Activity >> Pull every line with "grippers" from the data below and copy it.

# # # #

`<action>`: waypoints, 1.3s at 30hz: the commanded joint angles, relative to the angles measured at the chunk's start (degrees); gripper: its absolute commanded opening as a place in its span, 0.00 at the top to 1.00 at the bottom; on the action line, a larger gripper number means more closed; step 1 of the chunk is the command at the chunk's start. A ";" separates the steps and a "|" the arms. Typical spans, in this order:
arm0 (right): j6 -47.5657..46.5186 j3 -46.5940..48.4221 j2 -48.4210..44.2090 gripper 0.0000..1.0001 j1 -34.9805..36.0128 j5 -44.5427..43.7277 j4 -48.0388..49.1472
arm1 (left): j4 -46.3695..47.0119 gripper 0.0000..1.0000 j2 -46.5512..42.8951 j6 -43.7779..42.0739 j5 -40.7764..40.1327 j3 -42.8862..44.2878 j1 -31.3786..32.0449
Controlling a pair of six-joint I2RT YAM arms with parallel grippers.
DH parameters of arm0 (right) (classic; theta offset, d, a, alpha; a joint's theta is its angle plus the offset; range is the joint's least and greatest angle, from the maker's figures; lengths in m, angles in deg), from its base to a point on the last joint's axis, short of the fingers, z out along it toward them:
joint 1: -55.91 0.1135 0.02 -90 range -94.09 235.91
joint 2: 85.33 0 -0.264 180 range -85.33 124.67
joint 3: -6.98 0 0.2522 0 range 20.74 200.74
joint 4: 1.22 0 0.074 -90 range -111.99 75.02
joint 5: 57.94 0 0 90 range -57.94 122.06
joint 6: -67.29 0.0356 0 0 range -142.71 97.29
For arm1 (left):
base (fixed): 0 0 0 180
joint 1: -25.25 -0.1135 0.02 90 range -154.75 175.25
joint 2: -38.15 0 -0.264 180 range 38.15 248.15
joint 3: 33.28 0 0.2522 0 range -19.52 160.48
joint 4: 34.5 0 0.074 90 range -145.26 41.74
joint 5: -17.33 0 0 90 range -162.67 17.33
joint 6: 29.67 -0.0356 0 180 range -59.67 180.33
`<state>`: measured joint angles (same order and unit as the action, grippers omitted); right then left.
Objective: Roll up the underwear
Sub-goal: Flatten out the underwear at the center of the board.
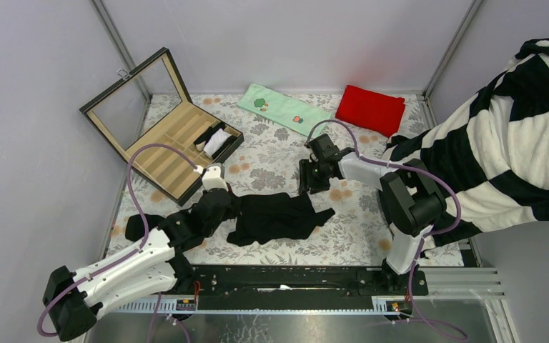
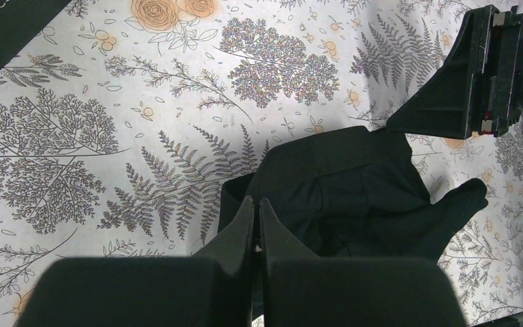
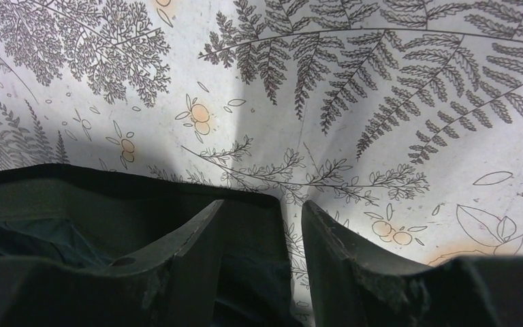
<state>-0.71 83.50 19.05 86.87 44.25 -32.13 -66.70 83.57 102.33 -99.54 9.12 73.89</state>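
Note:
One black underwear [image 1: 275,218] lies spread out on the floral tablecloth in the middle. My left gripper [image 1: 218,204] is at its left edge. In the left wrist view the jaws [image 2: 257,204] are pressed together over the cloth's [image 2: 354,184] near-left edge and seem to pinch it. My right gripper [image 1: 307,184] is at the garment's far right corner and is open. In the right wrist view its fingers [image 3: 262,204] straddle the corner of the underwear [image 3: 54,204], which lies flat. The right gripper also shows in the left wrist view [image 2: 477,75].
Another small black garment [image 1: 137,227] lies left of the left arm. An open compartment box [image 1: 161,143] at back left holds black and white items [image 1: 214,139]. A green cloth [image 1: 282,108] and a red cloth [image 1: 370,109] lie at the back. A striped blanket [image 1: 515,143] hangs on the right.

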 commanded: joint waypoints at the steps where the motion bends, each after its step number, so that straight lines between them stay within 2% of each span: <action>1: -3.00 -1.08 1.07 0.49 0.38 1.01 -6.07 | 2.41 1.00 0.23 -1.13 -0.02 0.23 -0.35; 7: -3.20 -1.63 2.71 0.63 0.77 2.49 -4.61 | 2.81 1.00 0.83 -1.05 0.11 0.24 -0.31; 11: -2.52 -2.34 2.35 0.84 0.78 0.69 -1.55 | 2.79 1.00 0.76 -1.05 -0.26 0.19 -0.32; 13: -2.04 -2.87 0.59 0.97 0.79 -1.54 -0.01 | 2.81 1.00 0.47 -0.66 -0.92 0.10 -0.32; 14: -1.62 -3.53 -1.70 1.00 0.82 -2.64 0.84 | 2.98 1.00 0.10 -0.62 -1.24 0.05 -0.38; 22: -0.55 -7.52 -26.53 1.00 0.77 -11.37 5.04 | 4.38 1.00 -6.67 -3.71 -4.66 2.11 -1.20; 27: -1.87 -7.13 -38.76 1.00 0.72 -13.99 2.40 | 7.06 1.00 -10.47 -9.66 -1.89 4.77 -1.18; 33: -3.57 -6.86 -49.49 1.00 0.74 -14.63 0.34 | 12.09 1.00 -17.08 -14.43 1.78 4.92 -1.21; 39: -4.33 -3.85 -52.90 1.00 0.70 -15.61 -4.38 | 11.09 1.00 -18.26 -17.39 4.89 7.29 -1.19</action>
<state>-3.48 76.16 -32.27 87.37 30.50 -33.16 -58.24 65.39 89.26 -97.40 13.56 73.08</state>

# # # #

Exercise answer >>
Controlling a pair of six-joint I2RT YAM arms with parallel grippers.
`<state>`: measured joint angles (same order and unit as the action, grippers omitted); right then left.

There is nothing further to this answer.